Check each line below for "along" and give the count of those that have it, nothing else.
##### Collected data #####
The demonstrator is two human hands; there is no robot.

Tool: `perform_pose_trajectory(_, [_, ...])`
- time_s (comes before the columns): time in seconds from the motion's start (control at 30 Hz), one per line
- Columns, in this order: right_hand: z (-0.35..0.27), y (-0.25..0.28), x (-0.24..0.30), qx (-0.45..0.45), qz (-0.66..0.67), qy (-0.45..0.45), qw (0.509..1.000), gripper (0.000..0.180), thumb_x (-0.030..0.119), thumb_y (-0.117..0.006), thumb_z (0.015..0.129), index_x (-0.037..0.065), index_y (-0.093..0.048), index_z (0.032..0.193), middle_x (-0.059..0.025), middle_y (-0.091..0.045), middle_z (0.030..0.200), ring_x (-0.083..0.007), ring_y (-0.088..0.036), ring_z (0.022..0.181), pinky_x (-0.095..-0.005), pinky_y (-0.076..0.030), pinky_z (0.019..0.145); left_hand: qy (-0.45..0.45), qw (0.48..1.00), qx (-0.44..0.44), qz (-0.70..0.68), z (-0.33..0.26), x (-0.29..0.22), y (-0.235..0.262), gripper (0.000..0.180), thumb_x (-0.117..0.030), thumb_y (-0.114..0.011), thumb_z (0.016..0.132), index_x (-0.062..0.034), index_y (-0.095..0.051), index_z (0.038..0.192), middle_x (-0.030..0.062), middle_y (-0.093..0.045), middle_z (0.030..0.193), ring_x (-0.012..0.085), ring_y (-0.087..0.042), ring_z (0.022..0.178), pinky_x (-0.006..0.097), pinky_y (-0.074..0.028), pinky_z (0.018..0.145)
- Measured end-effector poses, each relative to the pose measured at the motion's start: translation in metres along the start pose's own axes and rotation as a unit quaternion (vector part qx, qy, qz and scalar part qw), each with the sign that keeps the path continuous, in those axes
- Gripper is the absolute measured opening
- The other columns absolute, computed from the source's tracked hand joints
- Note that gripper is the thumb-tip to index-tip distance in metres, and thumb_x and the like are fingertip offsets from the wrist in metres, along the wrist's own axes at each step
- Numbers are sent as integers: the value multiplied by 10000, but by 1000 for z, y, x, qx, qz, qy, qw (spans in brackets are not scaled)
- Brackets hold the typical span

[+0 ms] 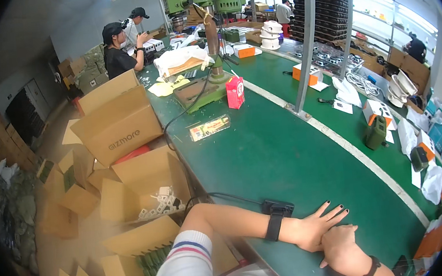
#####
Written reply: 2